Dataset entries
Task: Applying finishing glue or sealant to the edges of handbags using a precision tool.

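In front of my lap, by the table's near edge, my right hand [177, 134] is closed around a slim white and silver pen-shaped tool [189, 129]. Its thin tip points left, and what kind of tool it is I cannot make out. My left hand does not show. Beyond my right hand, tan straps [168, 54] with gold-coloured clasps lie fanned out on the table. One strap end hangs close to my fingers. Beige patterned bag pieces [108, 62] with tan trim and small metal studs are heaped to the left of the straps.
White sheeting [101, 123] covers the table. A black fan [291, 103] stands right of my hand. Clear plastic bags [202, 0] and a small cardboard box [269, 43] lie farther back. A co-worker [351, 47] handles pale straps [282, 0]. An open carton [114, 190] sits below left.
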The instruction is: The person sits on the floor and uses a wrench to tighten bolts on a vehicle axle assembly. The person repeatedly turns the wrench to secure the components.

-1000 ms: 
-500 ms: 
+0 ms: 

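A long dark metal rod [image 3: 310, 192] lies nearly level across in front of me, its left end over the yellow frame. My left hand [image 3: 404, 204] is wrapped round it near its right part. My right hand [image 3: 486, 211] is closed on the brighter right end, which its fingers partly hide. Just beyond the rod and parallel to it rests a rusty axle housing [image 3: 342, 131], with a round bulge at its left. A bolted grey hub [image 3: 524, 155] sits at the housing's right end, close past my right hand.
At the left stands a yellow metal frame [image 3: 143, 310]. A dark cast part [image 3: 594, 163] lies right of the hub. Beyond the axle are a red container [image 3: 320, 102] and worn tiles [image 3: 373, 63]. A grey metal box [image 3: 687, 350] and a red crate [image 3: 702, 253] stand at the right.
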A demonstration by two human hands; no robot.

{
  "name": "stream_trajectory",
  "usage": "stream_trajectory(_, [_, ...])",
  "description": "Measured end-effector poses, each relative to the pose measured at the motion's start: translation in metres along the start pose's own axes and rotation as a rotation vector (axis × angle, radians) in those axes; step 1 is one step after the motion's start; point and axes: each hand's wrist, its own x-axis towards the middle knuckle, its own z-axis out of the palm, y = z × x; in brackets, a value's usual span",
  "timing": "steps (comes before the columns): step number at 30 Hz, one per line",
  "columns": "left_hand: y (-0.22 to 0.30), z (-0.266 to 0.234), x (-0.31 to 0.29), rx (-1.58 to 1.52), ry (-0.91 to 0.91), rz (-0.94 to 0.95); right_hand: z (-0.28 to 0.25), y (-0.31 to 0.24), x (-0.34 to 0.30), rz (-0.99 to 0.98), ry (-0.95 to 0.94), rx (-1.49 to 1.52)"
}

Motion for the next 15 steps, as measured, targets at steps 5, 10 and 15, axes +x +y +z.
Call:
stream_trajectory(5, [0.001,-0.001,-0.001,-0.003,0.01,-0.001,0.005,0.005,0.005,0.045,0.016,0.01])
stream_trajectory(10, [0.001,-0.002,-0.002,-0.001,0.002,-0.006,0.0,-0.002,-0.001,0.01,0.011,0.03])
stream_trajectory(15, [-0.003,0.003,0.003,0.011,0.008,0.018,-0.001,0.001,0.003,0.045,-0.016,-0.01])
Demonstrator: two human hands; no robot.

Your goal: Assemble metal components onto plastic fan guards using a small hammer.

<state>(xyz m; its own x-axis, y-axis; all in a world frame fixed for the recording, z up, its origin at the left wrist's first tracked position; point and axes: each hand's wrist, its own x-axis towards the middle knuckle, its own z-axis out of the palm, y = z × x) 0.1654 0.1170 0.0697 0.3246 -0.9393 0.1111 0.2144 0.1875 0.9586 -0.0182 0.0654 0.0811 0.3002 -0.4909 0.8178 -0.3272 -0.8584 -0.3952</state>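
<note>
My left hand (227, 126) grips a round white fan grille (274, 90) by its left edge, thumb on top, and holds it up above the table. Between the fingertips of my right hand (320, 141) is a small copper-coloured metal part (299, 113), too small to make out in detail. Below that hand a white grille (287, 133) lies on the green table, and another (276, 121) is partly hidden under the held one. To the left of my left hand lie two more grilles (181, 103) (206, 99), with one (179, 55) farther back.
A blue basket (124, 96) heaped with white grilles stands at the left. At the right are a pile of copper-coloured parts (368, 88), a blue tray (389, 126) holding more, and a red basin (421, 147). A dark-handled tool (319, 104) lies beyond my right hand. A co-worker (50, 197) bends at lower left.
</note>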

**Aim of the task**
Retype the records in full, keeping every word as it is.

**Task result**
Task: Applying finishing glue or sealant to the edges of handbags using a precision tool.

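In front of my lap, by the table's near edge, my right hand [177, 134] is closed around a slim white and silver pen-shaped tool [189, 129]. Its thin tip points left, and what kind of tool it is I cannot make out. My left hand does not show. Beyond my right hand, tan straps [168, 54] with gold-coloured clasps lie fanned out on the table. One strap end hangs close to my fingers. Beige patterned bag pieces [108, 62] with tan trim and small metal studs are heaped to the left of the straps.
White sheeting [101, 123] covers the table. A black fan [291, 103] stands right of my hand. Clear plastic bags [202, 0] and a small cardboard box [269, 43] lie farther back. A co-worker [351, 47] handles pale straps [282, 0]. An open carton [114, 190] sits below left.
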The instruction is: The person sits on the floor and uses a wrench to tighten bolts on a vehicle axle assembly. The person repeatedly turns the wrench to secure the components.

-1000 ms: 
-500 ms: 
+0 ms: 

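A long dark metal rod [image 3: 310, 192] lies nearly level across in front of me, its left end over the yellow frame. My left hand [image 3: 404, 204] is wrapped round it near its right part. My right hand [image 3: 486, 211] is closed on the brighter right end, which its fingers partly hide. Just beyond the rod and parallel to it rests a rusty axle housing [image 3: 342, 131], with a round bulge at its left. A bolted grey hub [image 3: 524, 155] sits at the housing's right end, close past my right hand.
At the left stands a yellow metal frame [image 3: 143, 310]. A dark cast part [image 3: 594, 163] lies right of the hub. Beyond the axle are a red container [image 3: 320, 102] and worn tiles [image 3: 373, 63]. A grey metal box [image 3: 687, 350] and a red crate [image 3: 702, 253] stand at the right.
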A demonstration by two human hands; no robot.

{
  "name": "stream_trajectory",
  "usage": "stream_trajectory(_, [_, ...])",
  "description": "Measured end-effector poses, each relative to the pose measured at the motion's start: translation in metres along the start pose's own axes and rotation as a rotation vector (axis × angle, radians) in those axes; step 1 is one step after the motion's start; point and axes: each hand's wrist, its own x-axis towards the middle knuckle, its own z-axis out of the palm, y = z × x; in brackets, a value's usual span",
  "timing": "steps (comes before the columns): step number at 30 Hz, one per line",
  "columns": "left_hand: y (-0.22 to 0.30), z (-0.266 to 0.234), x (-0.31 to 0.29), rx (-1.58 to 1.52), ry (-0.91 to 0.91), rz (-0.94 to 0.95); right_hand: z (-0.28 to 0.25), y (-0.31 to 0.24), x (-0.34 to 0.30), rz (-0.99 to 0.98), ry (-0.95 to 0.94), rx (-1.49 to 1.52)"
}

Motion for the next 15 steps, as measured, targets at steps 5, 10 and 15, axes +x +y +z.
Call:
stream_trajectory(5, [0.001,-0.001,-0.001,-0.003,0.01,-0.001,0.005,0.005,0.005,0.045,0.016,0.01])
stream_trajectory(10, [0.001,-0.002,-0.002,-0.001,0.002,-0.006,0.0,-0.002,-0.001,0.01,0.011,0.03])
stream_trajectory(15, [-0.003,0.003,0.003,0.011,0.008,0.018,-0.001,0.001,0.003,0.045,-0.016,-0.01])
Demonstrator: two human hands; no robot.

Your goal: Assemble metal components onto plastic fan guards using a small hammer.

<state>(xyz m; its own x-axis, y-axis; all in a world frame fixed for the recording, z up, its origin at the left wrist's first tracked position; point and axes: each hand's wrist, its own x-axis towards the middle knuckle, its own z-axis out of the palm, y = z × x) 0.1654 0.1170 0.0697 0.3246 -0.9393 0.1111 0.2144 0.1875 0.9586 -0.0182 0.0654 0.0811 0.3002 -0.4909 0.8178 -0.3272 -0.8584 -0.3952</state>
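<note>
My left hand (227, 126) grips a round white fan grille (274, 90) by its left edge, thumb on top, and holds it up above the table. Between the fingertips of my right hand (320, 141) is a small copper-coloured metal part (299, 113), too small to make out in detail. Below that hand a white grille (287, 133) lies on the green table, and another (276, 121) is partly hidden under the held one. To the left of my left hand lie two more grilles (181, 103) (206, 99), with one (179, 55) farther back.
A blue basket (124, 96) heaped with white grilles stands at the left. At the right are a pile of copper-coloured parts (368, 88), a blue tray (389, 126) holding more, and a red basin (421, 147). A dark-handled tool (319, 104) lies beyond my right hand. A co-worker (50, 197) bends at lower left.
</note>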

Nothing more will be written for this answer.